Ma che scelta e’ una cosi’? Lasci dolore e non sai cosa trovi. Perche’ magari dopo non c’e’ niente, o c’e’ l’inferno cristiano o il perdono in extremis di Dio o c’e’ l’immediata reincarnazione per ripetere le prove fallite… chissa’… non lo si puo’ sapere…

Vent’anni fa ho vissuto, da lontano, il suicidio del figlio di una collega di mia madre. Ha devastato la vita alla sua famiglia che aveva tentato l’impossibile perche’ non lo facesse.

Sette anni fa una persona preziosa mi ha raccontato la sua vita di sensi di colpa per l’analoga fine del suo ragazzo.

Scusami, non lo trovo giusto ne’ per chi lo fa ne’ per chi resta. Lo capisco solo per i malati gravi che in accordo con la famiglia scelgono di non soffrire oltre e di interrompere le cure. Ma e’ una scelta condivisa, non uno strappo…
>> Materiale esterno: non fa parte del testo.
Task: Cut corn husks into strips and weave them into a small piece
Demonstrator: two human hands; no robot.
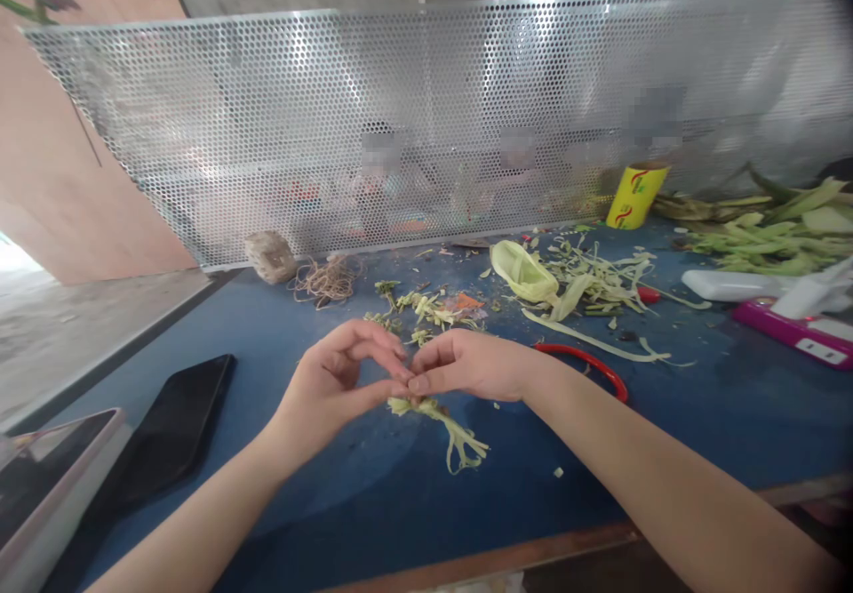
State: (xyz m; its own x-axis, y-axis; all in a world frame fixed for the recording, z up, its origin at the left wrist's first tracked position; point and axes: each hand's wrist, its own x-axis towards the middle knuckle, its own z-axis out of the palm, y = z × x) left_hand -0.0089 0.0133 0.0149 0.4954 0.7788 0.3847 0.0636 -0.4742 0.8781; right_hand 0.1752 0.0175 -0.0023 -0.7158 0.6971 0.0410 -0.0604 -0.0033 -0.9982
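Note:
Over the middle of the table, my left hand [339,375] and my right hand [463,366] meet at the fingertips, both closed in a pinch. From under the fingers hangs a small bundle of pale green corn husk strips [443,415], its frayed ends pointing down to the right. A brownish band shows at the bundle's upper part; whether it is twine I cannot tell. Just beyond the hands lie several small tied husk pieces [426,308]. A red curved loop [593,364] rests beside my right forearm and is partly hidden by it.
Brown twine [326,280] and a stone-like lump [270,256] lie at the back left. Husk scraps [593,277], a yellow cylinder [638,196] and a magenta power strip [796,331] stand right. A black phone [177,428] lies left. A perforated metal screen [426,68] borders the back.

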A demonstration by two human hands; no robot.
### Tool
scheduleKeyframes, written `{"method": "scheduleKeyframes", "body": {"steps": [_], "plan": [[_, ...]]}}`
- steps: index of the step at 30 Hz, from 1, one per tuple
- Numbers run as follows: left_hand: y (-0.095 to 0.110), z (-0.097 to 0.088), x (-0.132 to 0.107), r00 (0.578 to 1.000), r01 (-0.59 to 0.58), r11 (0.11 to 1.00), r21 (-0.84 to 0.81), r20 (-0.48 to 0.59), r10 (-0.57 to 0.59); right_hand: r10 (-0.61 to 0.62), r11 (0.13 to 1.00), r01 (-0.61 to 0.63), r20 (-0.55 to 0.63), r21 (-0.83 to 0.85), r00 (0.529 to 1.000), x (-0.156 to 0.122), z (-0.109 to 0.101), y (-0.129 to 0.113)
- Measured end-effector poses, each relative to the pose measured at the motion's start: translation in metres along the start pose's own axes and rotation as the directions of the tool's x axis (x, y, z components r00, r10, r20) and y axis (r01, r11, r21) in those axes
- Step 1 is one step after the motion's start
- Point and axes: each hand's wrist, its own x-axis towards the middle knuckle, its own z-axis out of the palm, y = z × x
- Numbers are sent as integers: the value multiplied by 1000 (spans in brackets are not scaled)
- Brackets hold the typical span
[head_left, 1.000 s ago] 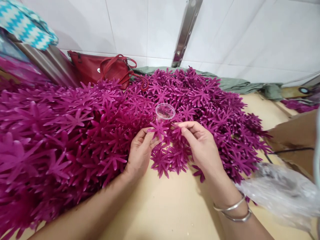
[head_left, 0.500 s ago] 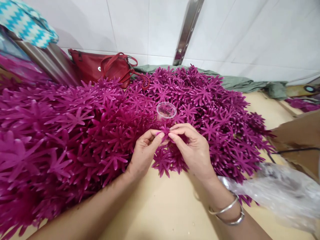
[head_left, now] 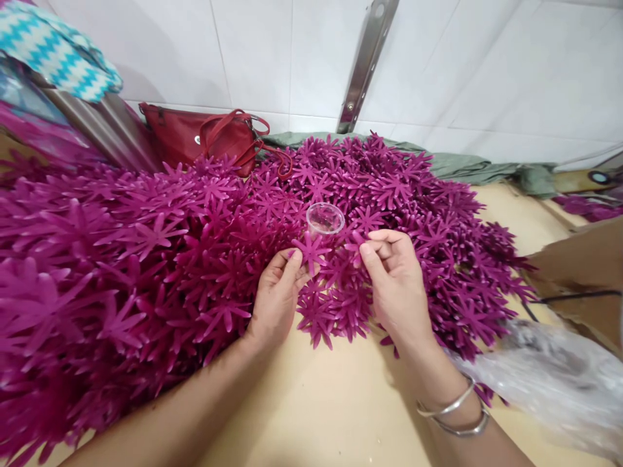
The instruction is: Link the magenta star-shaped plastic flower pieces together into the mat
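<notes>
Between the thumb and fingers of my left hand (head_left: 278, 292) is a magenta star-shaped artificial flower (head_left: 311, 251), its narrow petals spread out. My right hand (head_left: 398, 279), a little apart on the right, pinches another magenta flower piece (head_left: 358, 245) by its edge. Just beyond both hands, a clear plastic cup (head_left: 325, 218) stands among the flowers; what it holds is hard to make out. A big heap of the same magenta flowers (head_left: 160, 240) surrounds the hands on the left, behind and on the right.
At the back left lies a red handbag (head_left: 180, 133) against the white tiled wall (head_left: 253, 52). Clear plastic wrap (head_left: 549, 383) and a cardboard box (head_left: 584, 272) are on the right. Green cloth (head_left: 467, 167) runs along the wall. The tabletop (head_left: 311, 402) is pale yellow.
My hands were together at one flower; now they are apart. My right hand has moved right with a flower piece, and the flower in my left hand shows its full star shape.
</notes>
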Motion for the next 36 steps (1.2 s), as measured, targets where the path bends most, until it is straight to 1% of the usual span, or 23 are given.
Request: {"method": "scheduleKeyframes", "body": {"steps": [1,2,3,4,5,6,7,11,14,18,21,25,28,30,33,35,36], "plan": [[0,0,0,1000,-4,1000,-8,-5,4,-60,988,65,37,-139,997,1,-2,-2],[0,0,0,1000,-6,1000,-14,-2,6,-125,947,146,90,-285,988,2,-5,-4],[0,0,0,1000,-6,1000,-16,5,6,-187,882,232,147,-411,971,2,-6,-6],[-1,0,-1,1000,-5,1000,-13,17,5,-245,808,309,190,-501,951,2,-7,-8],[-1,0,-2,999,-1,1000,-1,37,1,-294,748,363,213,-556,932,1,-7,-9],[-2,-1,-2,998,3,1000,20,60,-4,-333,712,395,217,-580,918,0,-6,-10],[-2,-1,-3,996,5,999,44,85,-9,-358,700,413,213,-582,909,-1,-4,-11],[-3,-4,-4,986,6,989,149,165,-30,-379,721,445,236,-531,895,-7,5,-9],[-3,-4,-4,981,8,982,189,187,-44,-342,783,413,232,-465,911,-10,8,-6],[-4,-5,-4,978,6,986,165,206,-40,-238,898,298,212,-325,948,-9,7,-5],[-4,-5,-4,976,5,987,162,216,-40,-151,957,197,215,-210,965,-7,7,-6],[-4,-4,-4,979,10,989,150,198,-40,-33,997,47,202,-65,979,-5,6,-2],[-3,-3,-4,989,17,995,99,148,-32,34,999,-34,132,-7,991,-6,6,1],[-2,-1,-4,993,26,997,73,110,-34,28,999,-27,57,-26,998,-6,5,1],[0,0,-1,998,36,999,8,46,-36,-39,993,36,-22,-114,999,-3,0,-2],[1,1,0,999,29,999,-28,16,-29,-108,967,103,-9,-231,994,-1,-4,-3],[1,1,0,1000,23,999,-37,12,-23,-161,931,160,25,-327,987,1,-7,-4]]}}
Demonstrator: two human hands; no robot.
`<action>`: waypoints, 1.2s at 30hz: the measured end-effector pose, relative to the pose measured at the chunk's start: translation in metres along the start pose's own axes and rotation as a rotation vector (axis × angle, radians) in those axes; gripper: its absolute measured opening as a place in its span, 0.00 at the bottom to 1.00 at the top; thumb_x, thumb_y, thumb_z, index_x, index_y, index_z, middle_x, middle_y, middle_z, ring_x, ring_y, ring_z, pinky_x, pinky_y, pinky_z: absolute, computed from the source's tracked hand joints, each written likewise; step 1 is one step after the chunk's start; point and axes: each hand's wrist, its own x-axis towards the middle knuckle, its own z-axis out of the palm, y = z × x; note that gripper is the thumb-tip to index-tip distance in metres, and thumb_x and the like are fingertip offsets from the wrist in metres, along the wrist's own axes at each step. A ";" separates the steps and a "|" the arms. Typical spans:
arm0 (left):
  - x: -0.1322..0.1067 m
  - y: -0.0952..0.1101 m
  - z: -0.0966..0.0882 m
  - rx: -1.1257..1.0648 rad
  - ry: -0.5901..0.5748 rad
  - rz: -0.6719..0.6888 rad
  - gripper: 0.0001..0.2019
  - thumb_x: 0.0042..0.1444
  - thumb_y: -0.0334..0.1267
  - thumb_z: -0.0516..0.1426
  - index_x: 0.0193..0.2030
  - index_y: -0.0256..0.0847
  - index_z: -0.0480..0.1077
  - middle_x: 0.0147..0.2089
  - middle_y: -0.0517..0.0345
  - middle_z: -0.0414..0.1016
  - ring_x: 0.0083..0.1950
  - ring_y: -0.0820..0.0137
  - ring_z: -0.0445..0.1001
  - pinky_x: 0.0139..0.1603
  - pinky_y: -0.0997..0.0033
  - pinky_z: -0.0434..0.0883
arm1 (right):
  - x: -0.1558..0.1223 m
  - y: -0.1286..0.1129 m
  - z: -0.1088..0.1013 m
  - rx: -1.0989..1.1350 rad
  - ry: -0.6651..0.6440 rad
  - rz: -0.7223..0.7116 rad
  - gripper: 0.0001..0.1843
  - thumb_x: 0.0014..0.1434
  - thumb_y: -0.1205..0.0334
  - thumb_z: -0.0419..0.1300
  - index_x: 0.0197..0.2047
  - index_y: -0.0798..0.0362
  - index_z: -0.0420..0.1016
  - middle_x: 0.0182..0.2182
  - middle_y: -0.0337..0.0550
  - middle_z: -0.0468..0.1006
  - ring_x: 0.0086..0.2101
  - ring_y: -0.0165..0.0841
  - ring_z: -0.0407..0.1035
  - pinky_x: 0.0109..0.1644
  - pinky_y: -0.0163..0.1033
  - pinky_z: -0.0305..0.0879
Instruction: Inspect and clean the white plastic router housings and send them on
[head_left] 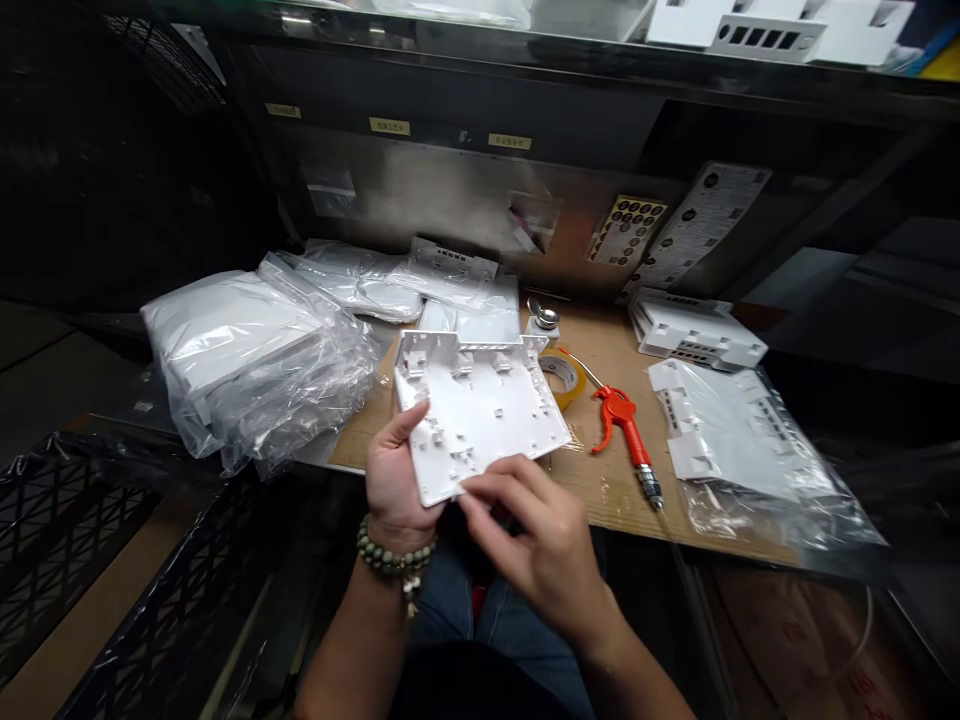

E intanto resta il silenzio. E a parte i miei tasti ora c’e’ silenzio. Il silenzio che c’e’ sulla tua tomba (lo so, l’anima e’ altrove), il silenzio che sostituisce i sorrisi, la spensieratezza, le gioie che avresti avuto, le prime cotte, gli esami, le vacanze sola, amici nuovi, feste di compleanno, paura e felicita’…
Un’infinita’ di emozioni che se una virgola quel giorno fosse stata diversa, potresti vivere ancora.
In fondo spero tu rinasca.
Chissa’, magari sei la bimba dei vicini.

Ti mando un abbraccio e una preghiera, ma non avresti mai dovuto farlo. Tu da dove sei, avrai visto che effetti ha avuto.
Ciao Benedetta, continuero’ a ricordarti e come me in tanti. Sperando di saper camminare sull’acqua per dare il mio piccolo umile contributo a far star meglio le persone che ho attorno.
Che il Cielo abbia cura della tua anima.